For a while the class even surpassed the faster dragsters in popularity. While the funny cars have changed greatly over the years their wild side and personality of the drivers still draws the fans to them.
In 1984 Kenny Bernstein destroyed the funny car record books becoming the first 260mph driver in the class. By 1992, he had moved to Top Fuel Dragster, the kings of the sport.
He would forever earn the King of Speed nickname when he didn’t just break the 300mph barrier but blasted right through it. His 301.70mph left little doubt as to his claim to the throne. It would be 11 months before another driver would reach 300.
Throughout many great performances, many have claimed how it would be the last, only to be proven wrong. Little did we know then that this run would be the last great barrier for Top Fuel.
As the cars have become so fast and powerful, safety precautions have been made, including shortening the track, ensuring that 400mph will never happen.
In 1971 “Big Daddy” Don Garlits debuted a technological breakthrough that would revolutionize the sport of drag racing. Prior to 1971, all dragsters had the driver sitting behind the motor.
With the amount of power that these machines had and with the use of the volatile nitro methane as its fuel, it were a dangerous ride.
It was common to find drivers soaked in hot oil after a run if the engine had any damage. A fireball from the engine meant the driver was sitting in flames and any parts that came off the engine ended up in the cockpit as well.
In 1970, Garlits was involved in an accident that took part of his foot. His transmission exploded splitting the car in two, right by his feet. The injury forced Garlits to miss the rest of the season.
While healing he decided to take a chance at perfecting the rear engine design. Others had made attempts at a rear engine dragster but none were successful enough for anyone to fully adopt. At the Winternationals, the first event of the 1971 season, Garlits debuted his rear engine design.
He won that first race and two of out the first three he entered with the new dragster. In the one race he didn’t win he still had a runner-up finish. The success, performance and safety of the design changed the class forever.
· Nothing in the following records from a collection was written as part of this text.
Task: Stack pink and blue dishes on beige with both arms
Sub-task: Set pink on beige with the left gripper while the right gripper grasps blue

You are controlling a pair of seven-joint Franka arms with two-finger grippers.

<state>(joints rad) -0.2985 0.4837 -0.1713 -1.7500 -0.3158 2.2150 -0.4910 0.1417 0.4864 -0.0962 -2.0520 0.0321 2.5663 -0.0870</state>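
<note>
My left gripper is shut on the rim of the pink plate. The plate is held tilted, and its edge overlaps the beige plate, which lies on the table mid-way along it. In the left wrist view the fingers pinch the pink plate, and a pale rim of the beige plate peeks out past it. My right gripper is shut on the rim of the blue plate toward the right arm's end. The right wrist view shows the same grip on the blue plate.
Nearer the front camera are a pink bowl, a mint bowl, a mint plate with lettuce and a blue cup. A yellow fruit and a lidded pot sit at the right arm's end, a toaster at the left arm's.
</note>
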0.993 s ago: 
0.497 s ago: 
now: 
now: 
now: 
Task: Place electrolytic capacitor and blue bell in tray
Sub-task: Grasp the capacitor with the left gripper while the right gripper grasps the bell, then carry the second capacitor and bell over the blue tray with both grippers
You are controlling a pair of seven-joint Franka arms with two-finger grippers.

By the end of 1972, the front engine dragster was basically extinct for competitive competition.
In the end, drag racing comes down to what happens on the track, which is why this moment tops the list.
In 2006 Tony Schumacher trailed Doug Kalitta entering the final race of the season. Schumacher needed Kalitta to lose early in the race in order to have a chance to catch him. When Kalitta made it to the semi-finals before losing, it looked like he had done enough to clinch the championship.
Schumacher not only need to win the race, but he also had to set a record in doing so to earn the 20 bonus points needed to pass Kalitta. Schumacher won his semi-final matchup and faced his teammate Melanie Troxel in the final.
He beat Troxel in the finals but all eyes turned to the scoreboard as he needed to run quicker than 4.437 in order to set the record and win the championship. When his time of 4.428 came up the crowd went wild.
In the greatest gut check, pressure-packed moment in drag racing history, Schumacher and his team had overcome the odds to capture the championship.